(Data extracted from a collection)
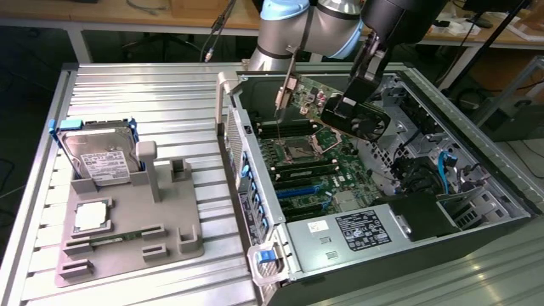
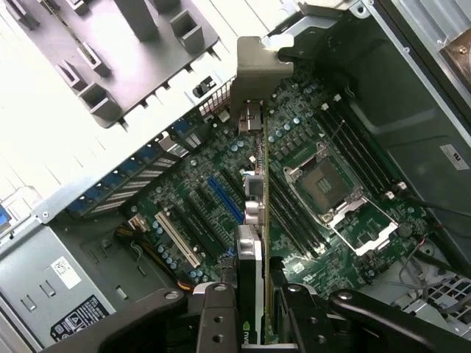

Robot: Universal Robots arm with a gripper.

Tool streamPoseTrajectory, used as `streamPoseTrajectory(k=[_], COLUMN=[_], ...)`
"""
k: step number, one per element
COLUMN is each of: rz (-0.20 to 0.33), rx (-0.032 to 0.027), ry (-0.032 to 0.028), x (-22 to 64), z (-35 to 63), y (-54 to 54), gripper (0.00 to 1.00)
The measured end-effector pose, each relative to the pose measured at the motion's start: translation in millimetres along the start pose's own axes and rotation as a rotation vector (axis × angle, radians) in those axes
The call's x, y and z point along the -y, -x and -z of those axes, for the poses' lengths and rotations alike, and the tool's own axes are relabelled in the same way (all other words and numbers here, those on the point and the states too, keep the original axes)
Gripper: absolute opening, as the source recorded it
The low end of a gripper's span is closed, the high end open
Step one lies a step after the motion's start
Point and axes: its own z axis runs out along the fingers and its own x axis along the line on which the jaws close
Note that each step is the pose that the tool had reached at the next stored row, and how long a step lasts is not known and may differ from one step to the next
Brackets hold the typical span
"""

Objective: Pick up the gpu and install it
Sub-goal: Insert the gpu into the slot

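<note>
Above the mobo (image 1: 316, 171), hand (image 1: 360, 94) grips the gpu (image 1: 316, 97).

No lettering is legible on the power supply label (image 1: 361, 231) or the hard drive label (image 1: 102, 164).

Table: a slatted metal surface (image 1: 127, 89), on which the fixture and the case are set.
Fixture: a grey moulded tray (image 1: 127, 255), placed at the exterior view's left of the case.
Hard drive (image 1: 100, 159): held on edge in the tray's far holder, white label shown.
Processor (image 1: 92, 218): laid flat in a square recess.
Memory stick (image 1: 109, 239): laid just beside the processor.
Computer case (image 1: 408, 277): laid on its side, opened.
Motherboard (image 1: 327, 175): seen inside the case.
CPU socket (image 1: 304, 150): seated on the motherboard.
Power supply (image 1: 348, 233): mounted at the case's near end.
</note>
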Motion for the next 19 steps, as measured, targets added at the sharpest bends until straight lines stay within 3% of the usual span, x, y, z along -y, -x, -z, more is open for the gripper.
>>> streamPoseTrajectory(k=[19], rz=[0.084], rx=[-0.0052], ry=[0.0005], x=[0.0], z=[0.0], y=[0.0], gripper=[0.27])
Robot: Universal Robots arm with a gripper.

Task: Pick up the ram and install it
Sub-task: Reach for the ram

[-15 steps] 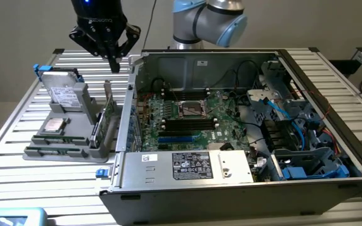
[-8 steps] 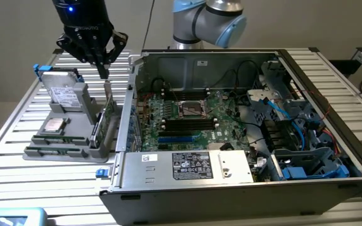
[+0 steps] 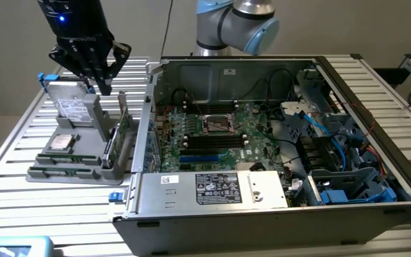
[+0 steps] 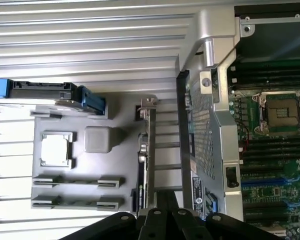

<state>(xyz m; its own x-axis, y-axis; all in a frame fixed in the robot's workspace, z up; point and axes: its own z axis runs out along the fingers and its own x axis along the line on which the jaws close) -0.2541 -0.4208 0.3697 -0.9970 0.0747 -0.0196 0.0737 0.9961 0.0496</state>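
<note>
Pincer: black robot gripper (image 3: 104, 84) (image 4: 165, 204), fingertips drawn together with nothing between them.
Pincer position: above the far end of the tray, tips pointing down, close to the hard drive's top corner in the exterior view.
Ram: long thin green ram stick (image 3: 66, 159), lying in a slot at the near end of the grey plastic parts tray (image 3: 70, 180) (image 4: 127, 165); a second stick (image 3: 61, 172) just beside it; both well apart from the gripper.
Other tray parts: silver boxy hard drive (image 3: 73, 107) (image 4: 45, 92) standing upright; square silver processor chip (image 3: 61, 142) (image 4: 56, 150) lying flat; taller green expansion card (image 3: 123, 136) (image 4: 151, 150) upright on the tray's case-side edge.
Computer: open grey metal case (image 3: 377, 91) just beside the tray, green motherboard (image 3: 220, 155) (image 4: 275, 165) exposed inside.
Support: ribbed aluminium table (image 3: 6, 176) (image 4: 90, 30) under tray and case.
</note>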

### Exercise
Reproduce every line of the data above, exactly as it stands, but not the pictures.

### Exercise output
Robot: Universal Robots arm with a gripper.

Tool streamPoseTrajectory, used as `streamPoseTrajectory(k=[_], COLUMN=[_], ...)`
"""
k: step number, one per element
COLUMN is each of: rz (-0.20 to 0.33), rx (-0.032 to 0.027), ry (-0.032 to 0.028), x (-22 to 64), z (-35 to 63), y (-54 to 54), gripper (0.00 to 1.00)
The measured end-effector pose, each relative to the pose measured at the motion's start: translation in millimetres along the start pose's own axes and rotation as a rotation vector (axis × angle, radians) in those axes
The call's x, y and z point along the -y, -x and -z of those axes, for the poses' lengths and rotations alike, and the tool's own axes are relabelled in the same way (all other words and numbers here, those on the point and the states too, keep the original axes)
Gripper: absolute opening, as the source recorded it
The low end of a gripper's span is closed, the high end open
Step one lies a step after the motion's start
Point and axes: its own z axis runs out along the fingers and its own x axis along the line on which the jaws close
Note that each step is the pose that the tool had reached at the next stored row, and how long a step lasts is not known and may differ from one step to the next
Brackets hold the typical span
"""

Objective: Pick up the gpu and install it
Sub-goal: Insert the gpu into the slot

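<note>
Above the mobo (image 1: 316, 171), hand (image 1: 360, 94) grips the gpu (image 1: 316, 97).

No lettering is legible on the power supply label (image 1: 361, 231) or the hard drive label (image 1: 102, 164).

Table: a slatted metal surface (image 1: 127, 89), on which the fixture and the case are set.
Fixture: a grey moulded tray (image 1: 127, 255), placed at the exterior view's left of the case.
Hard drive (image 1: 100, 159): held on edge in the tray's far holder, white label shown.
Processor (image 1: 92, 218): laid flat in a square recess.
Memory stick (image 1: 109, 239): laid just beside the processor.
Computer case (image 1: 408, 277): laid on its side, opened.
Motherboard (image 1: 327, 175): seen inside the case.
CPU socket (image 1: 304, 150): seated on the motherboard.
Power supply (image 1: 348, 233): mounted at the case's near end.
</note>
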Motion for the next 19 steps, as measured, targets added at the sharpest bends until straight lines stay within 3% of the usual span, x, y, z along -y, -x, -z, more is open for the gripper.
>>> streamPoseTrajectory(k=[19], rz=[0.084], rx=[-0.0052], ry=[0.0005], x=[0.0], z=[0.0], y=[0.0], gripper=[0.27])
Robot: Universal Robots arm with a gripper.

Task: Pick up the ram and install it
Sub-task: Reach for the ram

[-15 steps] 
[-8 steps] 
[+0 steps] 
[+0 steps] 

<state>(xyz m; its own x-axis, y-axis; all in a frame fixed in the robot's workspace, z up; point and axes: its own z axis runs out along the fingers and its own x axis along the line on which the jaws close) -0.2541 -0.4208 0.3697 -0.9970 0.0747 -0.0196 0.0737 0.9961 0.0496</state>
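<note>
Pincer: black robot gripper (image 3: 104, 84) (image 4: 165, 204), fingertips drawn together with nothing between them.
Pincer position: above the far end of the tray, tips pointing down, close to the hard drive's top corner in the exterior view.
Ram: long thin green ram stick (image 3: 66, 159), lying in a slot at the near end of the grey plastic parts tray (image 3: 70, 180) (image 4: 127, 165); a second stick (image 3: 61, 172) just beside it; both well apart from the gripper.
Other tray parts: silver boxy hard drive (image 3: 73, 107) (image 4: 45, 92) standing upright; square silver processor chip (image 3: 61, 142) (image 4: 56, 150) lying flat; taller green expansion card (image 3: 123, 136) (image 4: 151, 150) upright on the tray's case-side edge.
Computer: open grey metal case (image 3: 377, 91) just beside the tray, green motherboard (image 3: 220, 155) (image 4: 275, 165) exposed inside.
Support: ribbed aluminium table (image 3: 6, 176) (image 4: 90, 30) under tray and case.
</note>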

No further output is needed.